**What you will do:** The whole listing below is to be copied exactly.

○ ○ ○ ○ ○

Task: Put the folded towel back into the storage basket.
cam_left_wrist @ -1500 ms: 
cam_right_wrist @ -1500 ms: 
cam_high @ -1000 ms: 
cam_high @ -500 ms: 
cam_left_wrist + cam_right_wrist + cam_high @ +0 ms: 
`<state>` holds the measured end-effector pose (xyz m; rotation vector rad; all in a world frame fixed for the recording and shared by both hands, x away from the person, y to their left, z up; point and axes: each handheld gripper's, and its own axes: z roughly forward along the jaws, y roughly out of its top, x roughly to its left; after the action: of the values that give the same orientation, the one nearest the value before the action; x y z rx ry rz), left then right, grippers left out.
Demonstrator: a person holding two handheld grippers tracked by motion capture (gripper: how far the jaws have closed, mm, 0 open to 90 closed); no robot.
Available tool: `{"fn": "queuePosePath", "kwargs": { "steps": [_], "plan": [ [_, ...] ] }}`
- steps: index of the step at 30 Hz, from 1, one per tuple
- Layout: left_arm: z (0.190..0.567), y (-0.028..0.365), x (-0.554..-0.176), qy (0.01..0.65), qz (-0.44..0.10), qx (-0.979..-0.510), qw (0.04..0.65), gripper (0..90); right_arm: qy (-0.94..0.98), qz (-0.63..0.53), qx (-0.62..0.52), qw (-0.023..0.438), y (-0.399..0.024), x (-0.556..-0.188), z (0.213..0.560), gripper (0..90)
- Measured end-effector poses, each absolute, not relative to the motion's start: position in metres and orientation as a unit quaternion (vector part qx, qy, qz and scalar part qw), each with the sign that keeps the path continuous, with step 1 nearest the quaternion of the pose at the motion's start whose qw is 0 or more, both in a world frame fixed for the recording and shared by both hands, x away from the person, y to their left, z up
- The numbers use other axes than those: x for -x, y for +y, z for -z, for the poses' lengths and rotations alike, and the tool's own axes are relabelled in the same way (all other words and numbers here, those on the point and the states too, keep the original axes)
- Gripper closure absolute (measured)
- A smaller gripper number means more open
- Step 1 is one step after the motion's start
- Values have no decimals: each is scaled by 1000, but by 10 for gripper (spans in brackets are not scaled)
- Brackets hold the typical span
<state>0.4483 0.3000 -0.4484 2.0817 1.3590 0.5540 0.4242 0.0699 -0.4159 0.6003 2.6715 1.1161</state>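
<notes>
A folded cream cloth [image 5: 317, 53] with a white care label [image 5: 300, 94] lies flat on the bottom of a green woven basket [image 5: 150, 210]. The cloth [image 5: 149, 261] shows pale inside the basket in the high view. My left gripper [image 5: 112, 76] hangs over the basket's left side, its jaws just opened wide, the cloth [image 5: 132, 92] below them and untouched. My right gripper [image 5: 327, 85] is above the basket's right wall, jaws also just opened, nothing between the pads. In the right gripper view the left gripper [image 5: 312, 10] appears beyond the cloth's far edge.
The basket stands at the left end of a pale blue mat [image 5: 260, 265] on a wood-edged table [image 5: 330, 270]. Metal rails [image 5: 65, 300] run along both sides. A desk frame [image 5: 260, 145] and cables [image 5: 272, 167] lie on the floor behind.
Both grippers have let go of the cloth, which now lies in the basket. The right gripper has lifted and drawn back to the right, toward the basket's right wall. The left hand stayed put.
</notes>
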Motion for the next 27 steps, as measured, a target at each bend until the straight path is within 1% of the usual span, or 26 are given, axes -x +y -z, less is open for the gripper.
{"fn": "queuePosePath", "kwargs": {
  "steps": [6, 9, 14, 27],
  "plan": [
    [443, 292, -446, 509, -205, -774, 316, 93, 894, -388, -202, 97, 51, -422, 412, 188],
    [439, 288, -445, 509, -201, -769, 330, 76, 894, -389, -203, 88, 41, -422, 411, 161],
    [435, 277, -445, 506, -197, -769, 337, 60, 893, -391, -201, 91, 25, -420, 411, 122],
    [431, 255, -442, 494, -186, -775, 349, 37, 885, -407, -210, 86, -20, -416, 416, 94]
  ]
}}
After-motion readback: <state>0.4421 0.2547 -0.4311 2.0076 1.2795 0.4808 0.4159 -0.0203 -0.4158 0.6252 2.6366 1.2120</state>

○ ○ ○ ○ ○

**Problem solution:**
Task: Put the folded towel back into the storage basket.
cam_left_wrist @ -1500 ms: 
cam_right_wrist @ -1500 ms: 
cam_high @ -1000 ms: 
cam_high @ -500 ms: 
cam_left_wrist + cam_right_wrist + cam_high @ +0 ms: 
`<state>` holds the measured end-effector pose (xyz m; rotation vector rad; all in a world frame fixed for the recording and shared by both hands, x away from the person, y to their left, z up; point and axes: each handheld gripper's, and its own axes: z roughly forward along the jaws, y roughly out of its top, x roughly to its left; after the action: of the values that give the same orientation, the one nearest the value before the action; x y z rx ry rz), left then right, grippers left out.
Demonstrator: a person holding two handheld grippers tracked by motion capture (gripper: how far the jaws have closed, mm, 0 open to 90 closed); no robot.
Available tool: `{"fn": "queuePosePath", "kwargs": { "steps": [_], "plan": [ [_, ...] ] }}`
- steps: index of the step at 30 Hz, from 1, one per tuple
- Layout: left_arm: z (0.190..0.567), y (-0.028..0.365), x (-0.554..-0.176), qy (0.01..0.65), qz (-0.44..0.10), qx (-0.979..-0.510), qw (0.04..0.65), gripper (0..90); right_arm: qy (-0.94..0.98), qz (-0.63..0.53), qx (-0.62..0.52), qw (-0.023..0.438), y (-0.399..0.024), x (-0.556..-0.188), z (0.213..0.560), gripper (0..90)
- Measured end-effector poses, each absolute, not relative to the motion's start: position in metres and orientation as a unit quaternion (vector part qx, qy, qz and scalar part qw), each with the sign that keeps the path continuous, with step 1 nearest the quaternion of the pose at the motion's start whose qw is 0 or more, both in a world frame fixed for the recording and shared by both hands, x away from the person, y to their left, z up
- The numbers use other axes than those: x for -x, y for +y, z for -z, for the poses' lengths and rotations alike, and the tool's own axes are relabelled in the same way (all other words and numbers here, those on the point and the states too, keep the original axes)
- Gripper closure absolute (measured)
- A smaller gripper number means more open
- Step 1 is one step after the motion's start
- Values have no decimals: each is scaled by 1000, but by 10 for gripper (spans in brackets are not scaled)
- Brackets hold the typical span
<state>0.4483 0.3000 -0.4484 2.0817 1.3590 0.5540 0.4242 0.0699 -0.4159 0.6003 2.6715 1.1161</state>
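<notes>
A folded cream cloth [image 5: 317, 53] with a white care label [image 5: 300, 94] lies flat on the bottom of a green woven basket [image 5: 150, 210]. The cloth [image 5: 149, 261] shows pale inside the basket in the high view. My left gripper [image 5: 112, 76] hangs over the basket's left side, its jaws just opened wide, the cloth [image 5: 132, 92] below them and untouched. My right gripper [image 5: 327, 85] is above the basket's right wall, jaws also just opened, nothing between the pads. In the right gripper view the left gripper [image 5: 312, 10] appears beyond the cloth's far edge.
The basket stands at the left end of a pale blue mat [image 5: 260, 265] on a wood-edged table [image 5: 330, 270]. Metal rails [image 5: 65, 300] run along both sides. A desk frame [image 5: 260, 145] and cables [image 5: 272, 167] lie on the floor behind.
Both grippers have let go of the cloth, which now lies in the basket. The right gripper has lifted and drawn back to the right, toward the basket's right wall. The left hand stayed put.
</notes>
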Motion for the next 27 steps, as measured, a target at each bend until the straight path is within 1% of the usual span, or 26 are given, axes -x +y -z, less is open for the gripper.
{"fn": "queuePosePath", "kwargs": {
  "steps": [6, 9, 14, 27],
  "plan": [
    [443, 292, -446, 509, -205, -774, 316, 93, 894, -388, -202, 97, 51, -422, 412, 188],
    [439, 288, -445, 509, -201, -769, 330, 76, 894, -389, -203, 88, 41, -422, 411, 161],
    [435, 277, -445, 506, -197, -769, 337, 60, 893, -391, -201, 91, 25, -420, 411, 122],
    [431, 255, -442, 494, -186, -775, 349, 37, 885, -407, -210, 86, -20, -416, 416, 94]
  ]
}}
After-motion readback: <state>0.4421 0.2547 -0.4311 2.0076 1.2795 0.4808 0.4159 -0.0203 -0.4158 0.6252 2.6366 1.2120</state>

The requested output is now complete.